Big data was coming up. Well, we've been in existence about 10 years, 11 now, I guess.

And big data

really evolved during that time.

And,

you know, we really focused on 2 things, and our 2 founders, Brian Balkowski and Srinivasan,

were really focused on

how do we get

sub millisecond latency,

but not just that. To do that at scale, and by scale, they really focused on large datasets,

meaning, you know, tens of terabytes, hundreds of terabytes. We've recently released a benchmark

with Amazon and Intel for a petabyte benchmark. Right?

And to do that at high throughput as well. So how can you do that for, you know, 100 of thousands of connections to a cluster,

you know, concurrently,

things like that.

So they found traction in the Ad Tech market, which was evolving over this same period.

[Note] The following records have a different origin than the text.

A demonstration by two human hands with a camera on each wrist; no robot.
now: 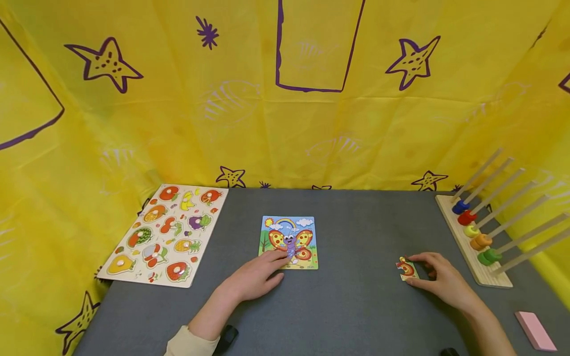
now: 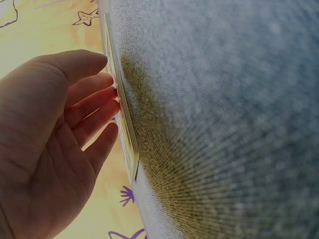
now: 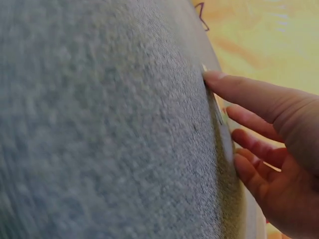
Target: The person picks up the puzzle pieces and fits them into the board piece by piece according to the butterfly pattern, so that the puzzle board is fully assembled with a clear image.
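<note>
While the fruit peg board (image 1: 166, 234) lies flat at the far left of the grey table (image 1: 356, 306), just beside the yellow star-printed cloth wall (image 1: 133, 123), nothing touches it. To its right, near the table's middle, lies the butterfly puzzle (image 1: 289, 241), a square board with a rainbow, clouds and a purple butterfly. The left hand (image 1: 256, 277) rests on the table with its straight fingers (image 2: 94, 107) pressing down on the puzzle's lower left part; the left wrist view shows the fingertips flat against the board's face, curled round nothing, so this hand is spread rather than gripping.

Further right, well apart from the board, a single puzzle piece (image 1: 407, 268) with a red and orange swirl lies on the table. The right hand (image 1: 443, 280) touches it, thumb at the piece's near edge and forefinger (image 3: 244, 89) at its far edge, a light pinch with the piece still flat on the cloth. Just beyond that hand stands a wooden peg rack (image 1: 474, 247) with tilted rods and coloured rings at their bases. A pink block (image 1: 536, 330) lies at the near right corner.
</note>
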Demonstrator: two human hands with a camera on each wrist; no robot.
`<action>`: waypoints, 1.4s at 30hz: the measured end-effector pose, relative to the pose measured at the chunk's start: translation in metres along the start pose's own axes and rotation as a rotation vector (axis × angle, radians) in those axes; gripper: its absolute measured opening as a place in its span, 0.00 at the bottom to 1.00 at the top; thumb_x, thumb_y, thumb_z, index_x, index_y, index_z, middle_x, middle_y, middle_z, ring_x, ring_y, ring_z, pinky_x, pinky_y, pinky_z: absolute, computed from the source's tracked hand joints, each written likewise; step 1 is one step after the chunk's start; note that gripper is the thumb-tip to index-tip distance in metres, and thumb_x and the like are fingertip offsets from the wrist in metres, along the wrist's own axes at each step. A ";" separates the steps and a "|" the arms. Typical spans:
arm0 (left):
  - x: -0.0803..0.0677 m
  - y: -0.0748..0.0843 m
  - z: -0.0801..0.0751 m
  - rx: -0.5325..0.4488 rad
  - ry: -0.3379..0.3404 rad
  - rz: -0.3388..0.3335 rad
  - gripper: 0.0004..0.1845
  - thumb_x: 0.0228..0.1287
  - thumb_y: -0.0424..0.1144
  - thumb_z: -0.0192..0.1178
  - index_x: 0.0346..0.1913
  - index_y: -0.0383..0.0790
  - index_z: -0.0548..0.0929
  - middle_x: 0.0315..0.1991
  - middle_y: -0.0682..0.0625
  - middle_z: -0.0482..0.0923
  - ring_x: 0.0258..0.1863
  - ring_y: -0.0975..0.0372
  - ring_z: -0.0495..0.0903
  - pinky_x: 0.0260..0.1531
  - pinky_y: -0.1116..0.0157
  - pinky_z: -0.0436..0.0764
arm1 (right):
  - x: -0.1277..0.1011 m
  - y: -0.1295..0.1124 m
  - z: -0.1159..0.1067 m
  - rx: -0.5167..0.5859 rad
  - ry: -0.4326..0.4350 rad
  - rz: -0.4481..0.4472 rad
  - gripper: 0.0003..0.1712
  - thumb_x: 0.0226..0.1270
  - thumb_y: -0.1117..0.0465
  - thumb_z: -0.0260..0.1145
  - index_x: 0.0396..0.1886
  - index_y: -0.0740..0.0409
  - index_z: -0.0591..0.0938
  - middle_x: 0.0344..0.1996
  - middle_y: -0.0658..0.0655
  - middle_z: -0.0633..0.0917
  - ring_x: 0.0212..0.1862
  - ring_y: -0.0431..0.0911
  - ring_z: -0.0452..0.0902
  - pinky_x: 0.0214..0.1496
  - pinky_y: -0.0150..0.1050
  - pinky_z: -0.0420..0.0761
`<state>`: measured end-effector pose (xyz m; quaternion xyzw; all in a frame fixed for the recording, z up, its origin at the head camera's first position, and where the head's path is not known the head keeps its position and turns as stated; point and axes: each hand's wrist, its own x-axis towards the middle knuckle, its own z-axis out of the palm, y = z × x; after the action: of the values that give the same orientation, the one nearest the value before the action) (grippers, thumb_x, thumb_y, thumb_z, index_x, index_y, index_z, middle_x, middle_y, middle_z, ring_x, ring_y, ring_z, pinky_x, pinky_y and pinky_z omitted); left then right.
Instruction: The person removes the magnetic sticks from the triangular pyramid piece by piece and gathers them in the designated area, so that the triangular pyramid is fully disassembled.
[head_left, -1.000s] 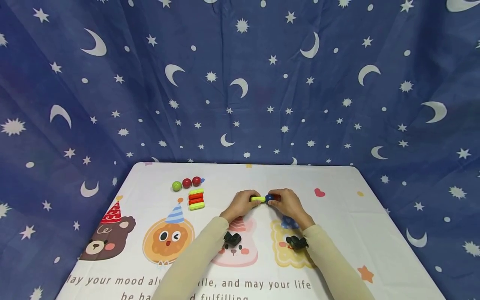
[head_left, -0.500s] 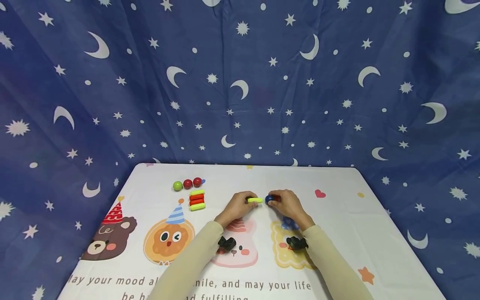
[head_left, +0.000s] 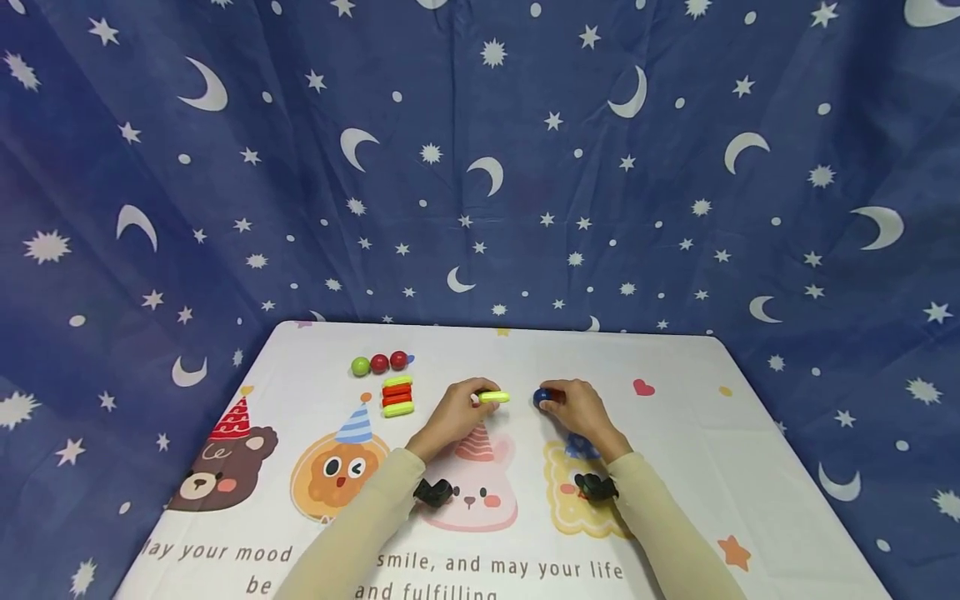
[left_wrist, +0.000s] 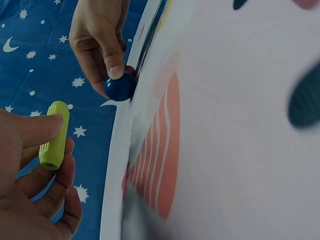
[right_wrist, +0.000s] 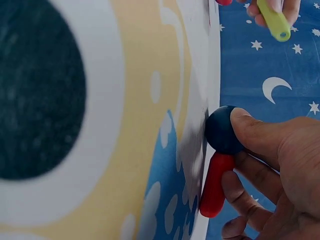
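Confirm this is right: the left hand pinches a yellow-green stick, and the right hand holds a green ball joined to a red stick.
One thing is wrong: the ball is dark blue, not green, as the right wrist view shows. The left hand does pinch the yellow-green stick, and the right hand holds the ball against the red stick.

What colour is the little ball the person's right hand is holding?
Dark blue. The ball sits joined to a red stick in the right hand, clearest in the right wrist view.

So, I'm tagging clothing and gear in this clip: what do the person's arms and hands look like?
Both arms wear long, plain cream-beige sleeves, the left sleeve and the right sleeve. A small black device is strapped at each wrist, the left device and the right device. The left hand and right hand are bare: no gloves; no rings can be made out.
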<state>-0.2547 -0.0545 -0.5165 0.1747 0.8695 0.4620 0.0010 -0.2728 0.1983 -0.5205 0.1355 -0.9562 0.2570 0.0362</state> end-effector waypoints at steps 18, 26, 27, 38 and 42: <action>-0.028 -0.013 -0.045 0.042 0.113 -0.048 0.11 0.61 0.38 0.69 0.47 0.50 0.85 0.43 0.56 0.84 0.42 0.63 0.78 0.49 0.59 0.75 | 0.003 0.002 -0.002 0.009 -0.004 0.005 0.20 0.59 0.54 0.74 0.51 0.52 0.86 0.34 0.53 0.86 0.35 0.45 0.74 0.41 0.42 0.75; -0.043 -0.020 -0.063 0.080 0.152 -0.070 0.10 0.60 0.41 0.69 0.45 0.51 0.85 0.41 0.55 0.85 0.41 0.63 0.79 0.51 0.57 0.76 | 0.000 -0.001 -0.001 0.007 0.001 0.012 0.20 0.59 0.55 0.74 0.51 0.53 0.86 0.36 0.54 0.87 0.36 0.46 0.75 0.43 0.44 0.77; -0.045 -0.021 -0.065 0.087 0.154 -0.072 0.10 0.61 0.41 0.69 0.45 0.51 0.85 0.41 0.55 0.85 0.42 0.62 0.79 0.50 0.57 0.77 | 0.000 0.000 -0.001 0.007 0.000 0.012 0.19 0.59 0.55 0.74 0.51 0.53 0.86 0.36 0.54 0.87 0.36 0.46 0.75 0.43 0.44 0.77; -0.060 -0.035 -0.084 0.130 0.217 -0.094 0.13 0.59 0.39 0.70 0.47 0.44 0.85 0.50 0.47 0.81 0.48 0.55 0.79 0.53 0.54 0.77 | 0.002 0.002 0.000 0.014 -0.004 0.015 0.20 0.59 0.55 0.74 0.52 0.52 0.86 0.29 0.51 0.84 0.33 0.45 0.72 0.38 0.39 0.72; -0.062 -0.040 -0.087 0.133 0.222 -0.116 0.13 0.58 0.39 0.71 0.45 0.43 0.85 0.51 0.46 0.82 0.47 0.54 0.80 0.53 0.54 0.77 | 0.001 0.001 0.000 0.008 -0.009 0.010 0.20 0.60 0.55 0.73 0.53 0.53 0.86 0.29 0.52 0.84 0.34 0.45 0.72 0.39 0.41 0.73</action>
<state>-0.2229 -0.1640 -0.5088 0.0717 0.9017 0.4188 -0.0801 -0.2747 0.1993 -0.5206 0.1319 -0.9559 0.2605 0.0302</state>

You know, The Trade Desk is a customer of ours, and and there's a great quote by their CTO that he said, just, you know, when we ask him a question

at 1 of our customer advisory boards, he said, you know, the ability to process more and more data within bounded

time windows is gonna result in business models that we haven't yet contemplated. You know? And I wrote that down in a notebook, and I've remembered it for the last 2 years because it's a great quote, but it's really meaningful in terms

of what drives our focus.

And we're seeing that happen now in financial services, in IOT, IoT, and other places where the more data you can apply against decisioning

in a given bounded time window,

the better result you can get or the better decision. Right? So that's something that we focused on

and are expanding

that

our understanding of where that's applicable, I guess. And there's real technology

behind it. You know, a lot of times I look at

companies that have evolved and

a a sort of slow evolution and adoption of technology for other purposes and things.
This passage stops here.